We hitched, we walked and, Hell, we even rode a freight train until we were discovered and got thrown off. “You like the freedom?” I asked her as we slogged along the highway, sticking our thumbs out at every passing car. There wasn't many of them by the hour and none of them stopped. 
“Freedom? Are you kidding me? What's freedom anyway? Ain't worth a bent cent. Only means you ain't got nothing left to lose.”
“I started out with nothing ... ” I began
“And I still got most of it left,” Bobby finished off for me.
“At least its free,” I murmured after a while. She punched me on the arm and pushed on ahead.

Later, lying in our only sleeping bag, Bobby turned away from me. “What do you want?” she asked. I sighed and rolled onto my back, resting my head on my elbow. This wasn't a simple question with an answer like 'a plate of rib steak with fries', or 'your body again'. This was a serious one. A deep question. One that required a lot of thought, mainly because I had never addressed it before. What did I want? I didn't know. Which is what I told her.

“You're useless,” Bobby grunted. “What about love? Have you ever been in love?”
“Once,”  I said.
“Well, that's something”. She turned to face me again. “What was her name?”
“Janey,” I replied without thinking. 
“How did you meet her?”
“College.”
“Ah, college. Everybody falls in love at college.”
“I guess.”
“How did it end?” Nothing if not persistent.
“Usual way. Drifted apart. She went her way and I went mine. No big deal.” We both knew I was lying.
“And you've never been in love since?”
“No,” I blurted out hastily. Too hastily. “But I ...” 

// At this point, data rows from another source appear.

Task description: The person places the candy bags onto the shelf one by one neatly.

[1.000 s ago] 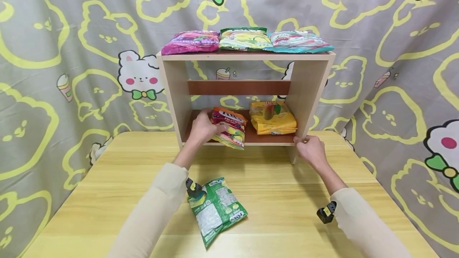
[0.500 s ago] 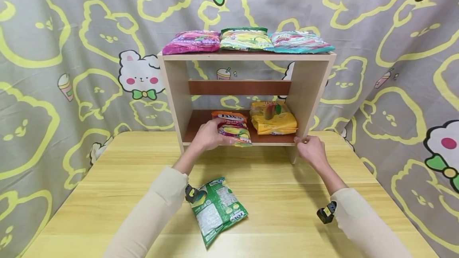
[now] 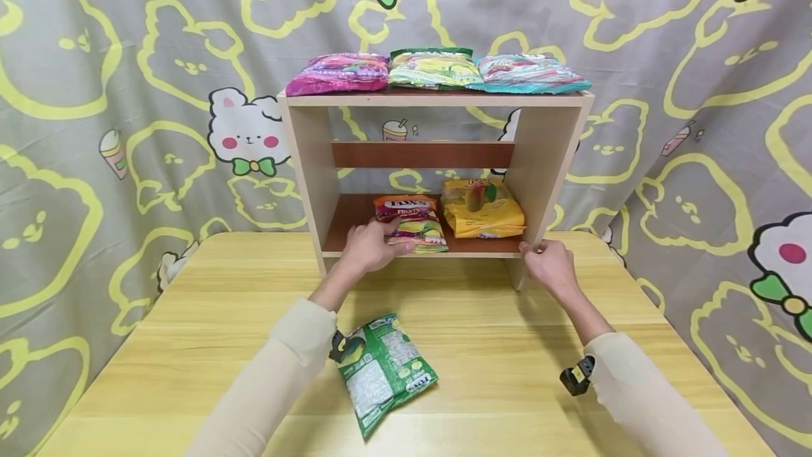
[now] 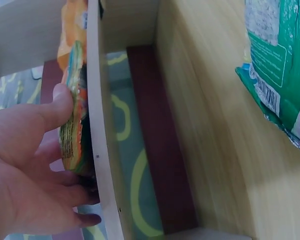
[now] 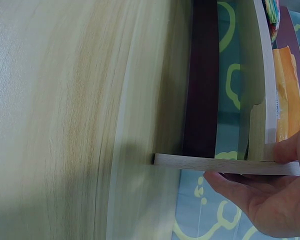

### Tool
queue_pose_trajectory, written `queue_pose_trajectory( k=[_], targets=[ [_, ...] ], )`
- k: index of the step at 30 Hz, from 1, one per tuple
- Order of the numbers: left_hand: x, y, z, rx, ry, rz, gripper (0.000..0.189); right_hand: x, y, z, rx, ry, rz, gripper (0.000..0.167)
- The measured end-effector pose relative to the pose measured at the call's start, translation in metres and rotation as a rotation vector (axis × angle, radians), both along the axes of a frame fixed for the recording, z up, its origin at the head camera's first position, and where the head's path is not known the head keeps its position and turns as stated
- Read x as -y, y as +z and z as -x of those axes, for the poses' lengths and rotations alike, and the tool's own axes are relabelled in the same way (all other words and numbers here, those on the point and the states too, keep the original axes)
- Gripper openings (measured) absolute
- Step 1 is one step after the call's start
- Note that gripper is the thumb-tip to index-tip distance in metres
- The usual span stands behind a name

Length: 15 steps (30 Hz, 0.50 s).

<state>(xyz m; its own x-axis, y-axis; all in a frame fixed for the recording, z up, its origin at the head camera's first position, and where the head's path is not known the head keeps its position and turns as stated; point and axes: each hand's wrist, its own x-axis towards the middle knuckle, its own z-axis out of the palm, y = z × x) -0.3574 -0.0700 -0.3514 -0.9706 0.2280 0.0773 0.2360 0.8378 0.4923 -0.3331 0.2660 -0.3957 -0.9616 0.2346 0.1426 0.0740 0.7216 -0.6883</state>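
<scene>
My left hand (image 3: 369,247) is at the left front of a red and orange bag of Fox's fruit candy (image 3: 412,223). This bag lies on the lower board of a small wooden shelf (image 3: 435,100). In the left wrist view the thumb (image 4: 63,102) touches the bag's front edge, while the other fingers lie fairly straight at its left end. My right hand (image 3: 550,265) grips the shelf's right side panel. The right wrist view has the thumb on the inner face and the fingers outside. A yellow mango candy bag (image 3: 485,216) sits to the right on the same board.
On the shelf's top stand a purple bag (image 3: 339,75), a green and yellow bag (image 3: 434,69) and a turquoise bag (image 3: 531,74). A green candy bag (image 3: 387,372) lies on the wooden table (image 3: 495,386), near the left forearm. A patterned curtain (image 3: 165,175) hangs behind.
The red and orange bag has come down from a tilt to rest on the lower board, its front edge now behind the board's edge. My left hand shifted slightly; the right hand stayed put.
</scene>
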Motion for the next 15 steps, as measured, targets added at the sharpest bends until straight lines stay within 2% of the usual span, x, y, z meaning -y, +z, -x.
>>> queue_pose_trajectory(
  k=[5, 11, 15],
  targets=[
    [0.0000, -0.0006, 0.0010, 0.015, -0.019, 0.068, 0.072, 0.0001, -0.0007, -0.0004, 0.005, -0.009, -0.005, 0.049],
    [-0.0002, 0.0007, -0.0016, 0.028, -0.020, 0.077, 0.073, 0.0001, -0.0009, 0.0000, 0.001, -0.003, -0.005, 0.050],
    [-0.0037, 0.0026, -0.0060, -0.030, -0.019, 0.089, 0.073, 0.0004, 0.0003, 0.0003, 0.006, 0.005, -0.002, 0.049]
  ],
)
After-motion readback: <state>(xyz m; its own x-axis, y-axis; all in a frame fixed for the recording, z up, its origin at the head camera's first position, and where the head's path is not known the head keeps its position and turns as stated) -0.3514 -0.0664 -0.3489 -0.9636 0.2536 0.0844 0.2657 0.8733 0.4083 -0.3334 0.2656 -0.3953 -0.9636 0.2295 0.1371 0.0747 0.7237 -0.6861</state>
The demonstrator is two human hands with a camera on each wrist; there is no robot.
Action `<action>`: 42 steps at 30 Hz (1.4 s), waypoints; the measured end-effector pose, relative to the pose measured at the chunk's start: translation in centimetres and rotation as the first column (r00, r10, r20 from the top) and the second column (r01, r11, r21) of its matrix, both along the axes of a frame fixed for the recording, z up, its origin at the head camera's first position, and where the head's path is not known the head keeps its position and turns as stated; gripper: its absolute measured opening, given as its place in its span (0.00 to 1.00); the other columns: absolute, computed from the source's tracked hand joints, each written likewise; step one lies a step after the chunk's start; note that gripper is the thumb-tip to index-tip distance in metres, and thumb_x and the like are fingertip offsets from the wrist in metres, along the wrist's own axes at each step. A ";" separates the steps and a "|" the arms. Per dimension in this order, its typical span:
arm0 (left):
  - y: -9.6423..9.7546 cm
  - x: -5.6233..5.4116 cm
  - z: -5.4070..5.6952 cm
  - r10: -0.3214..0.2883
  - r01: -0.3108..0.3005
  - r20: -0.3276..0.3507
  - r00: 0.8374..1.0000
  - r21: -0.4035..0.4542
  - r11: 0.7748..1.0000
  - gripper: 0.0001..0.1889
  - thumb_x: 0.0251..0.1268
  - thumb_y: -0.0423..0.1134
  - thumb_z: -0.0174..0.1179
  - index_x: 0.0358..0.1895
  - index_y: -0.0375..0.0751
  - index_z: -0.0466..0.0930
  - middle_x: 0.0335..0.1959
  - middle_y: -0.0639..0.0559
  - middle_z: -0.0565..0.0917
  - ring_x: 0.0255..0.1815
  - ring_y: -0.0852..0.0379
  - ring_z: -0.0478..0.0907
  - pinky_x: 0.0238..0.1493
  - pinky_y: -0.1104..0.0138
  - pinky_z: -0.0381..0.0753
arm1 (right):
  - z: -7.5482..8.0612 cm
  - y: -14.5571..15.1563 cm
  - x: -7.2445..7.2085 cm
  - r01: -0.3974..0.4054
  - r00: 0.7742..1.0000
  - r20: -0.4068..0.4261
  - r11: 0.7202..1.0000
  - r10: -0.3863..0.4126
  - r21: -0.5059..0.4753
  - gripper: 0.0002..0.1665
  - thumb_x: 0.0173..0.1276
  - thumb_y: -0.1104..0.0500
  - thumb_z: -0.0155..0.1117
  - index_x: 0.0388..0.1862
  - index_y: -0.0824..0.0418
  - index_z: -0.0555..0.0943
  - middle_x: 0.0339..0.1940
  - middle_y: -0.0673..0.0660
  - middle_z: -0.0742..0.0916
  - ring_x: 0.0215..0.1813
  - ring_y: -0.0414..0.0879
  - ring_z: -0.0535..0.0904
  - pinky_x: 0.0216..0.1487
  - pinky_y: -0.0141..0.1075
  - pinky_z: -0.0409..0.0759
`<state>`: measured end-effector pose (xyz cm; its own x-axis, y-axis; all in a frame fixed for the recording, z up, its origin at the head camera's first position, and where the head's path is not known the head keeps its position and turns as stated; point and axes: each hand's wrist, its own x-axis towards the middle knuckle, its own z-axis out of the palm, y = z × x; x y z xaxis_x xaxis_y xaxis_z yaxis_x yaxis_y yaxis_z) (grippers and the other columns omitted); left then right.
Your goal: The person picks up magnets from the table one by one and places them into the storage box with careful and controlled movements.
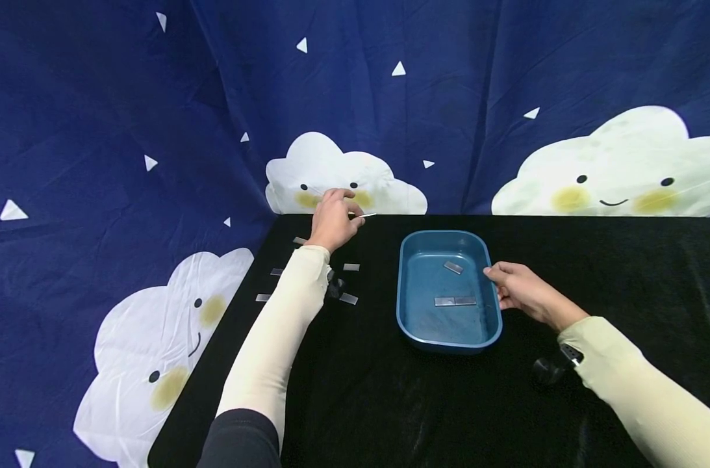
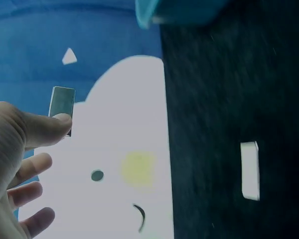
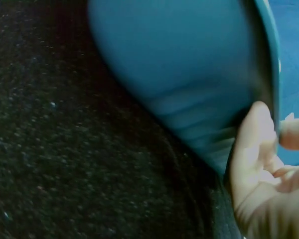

Bobby's cold fist thumped against my chest. “Don't say it.” It was almost a snarl. 
I shrugged. “You asked.”
Bobby turned away again. 
“What do I want?” I continued. “I'll tell you. I want the freedom that you seem to despise. I want to walk into a bar and play my songs and walk out with some money in my pockets.  You wanna know why I want that? I'll tell you anyhow: it makes me feel good, Bobby. Hearing you sing, feeling good is easy. Best thing in the world.  And I want to make records, maybe films, get my face on the cover of the Rolling Stone, wear what I want, say what I want.” I took a deep breath. “I want a good wife, children. My own house and land. I want people to know my name and speak it as they say 'Howdy' and shake my hand.  And: I want you, Bobby.”
Bobby didn't hear; she was asleep.



The next morning, I let her walk on ahead again. I was morose and in bad humour and if she said something I was liable to snap her head off. She sensed this, damn it, she knew it. You don't travel with someone for months without getting to know them. She knew my soul whether or not she knew all the details of my life.
But there was one thing she didn't know. 
I wasn't good enough for her.

I knew it but she didn't.  She'd argue, of course,  but it was nevertheless true. She deserved better than me. A man who could give her the things she needed. The sort of life she wanted. I was not that man. I was a drifter, never able to settle, always moving on. Running away. Possible. Always dreaming. Ever hoping. But never achieving.
“Goin' to Salinas, if you folks need a ride.” The truck driver's voice broke into my reveries and I rushed to catch up and climb aboard.
Selinas. County seat of Monterey, California. Scene of Steinbeck's great novel, East of Eden. Hell, yeah, we'd made it!
And it was here, two months later, I let her go.

Its been fifty years since she held my hands, kissed me on the cheek and apologised for falling in love with another man. I'm over seventy now and she? Well, not something I want to think about, she may even be dead. I've been through it all, the booze, the drinks, the wives. The money. The cancer pains me and I don't know how many days I have left now, but there won't be many. 

But you know what? I'd swap every one of them for just one night from the past. One night of holding Bobby McGee's body close to mine.